Most helpful customer reviews
24 of 24 people found the following review helpful.
Some I've already read elsewhere, but the new ones to me were riveting! Great gothic collection!
By CoffeeGurl
I wanted to combine a good gothic book with the gothic romance I intended to read and had been on my TBR pile for a while and found this collection at a bookstore. The Oxford Book of Gothic Tales has a large collection stories by authors from times that vary from Georgian period to recent years. Some are dark and sinister, others have a mystery to discover while there are those that have only the gothic atmosphere down pat. There are quite a few popular authors here -- William Faulkner, Edgar Allan Poe, Angela Carter and Joyce Carol Oates, to name a few. There are also some stories written by "Anonymous." My favorite stories are "The Lady of the House of Love," by Angela Carter, Eden Glasgow's "Jordan's End," and Ray Russell's "Sardonicus." The stories are quite dark and are some of the best in the gothic genre. I've already read some of the stories from the authors I've enjoyed over the years (like Poe and Oates), but the ones I hadn't read made this a very enjoyable read for me. I cannot recommend this unique collection enough.
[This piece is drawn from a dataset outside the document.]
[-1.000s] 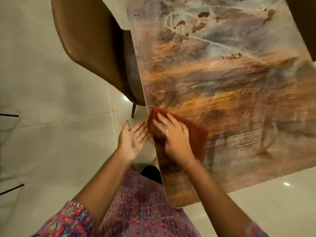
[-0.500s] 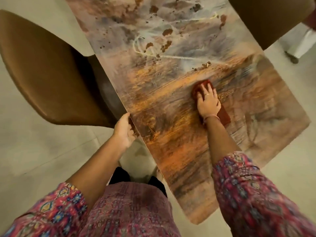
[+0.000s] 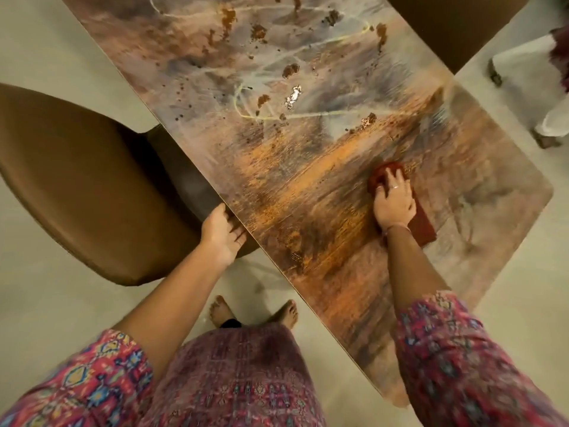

17 of 17 people found the following review helpful.
Views of the Dark Side
By Trilby Busch
This is a wonderful anthology, giving a full historical spectrum of Gothic tales from silly early ones to chilling modern ones. I've used this as a textbook in two courses I teach in college, and students have been both amused (at blatantly Freudian overtones in 18th century stories) and horrified (especially at Pizarnek's account of Erzebet Bathory's perversions). My favorites are Carter's "Lady of the House of Love" and Cowles' "The Vampire of Kaldenstein," both of which combine eerieness with ironic humor.
17 of 18 people found the following review helpful.
Worthwhile Reading
By A Customer
This is a very interesting collection of literature. It includes writing from the late 1700s extending to the present. What makes this collection so amazing is that it not only includes stories from Poe, Lovecraft, and Hawthorne, but it also has stories taken from periodicals and anthologies long out of print. You'd never find some of this writing anywhere else, and it is truly amazing.
All of the stories do have somewhat of a dark and twisted theme, but they are all very rich.
If seriously considering this book, I highly recommend purchasing it in a hardback edition. It will last you much longer, and you'll be glad for this after reading it.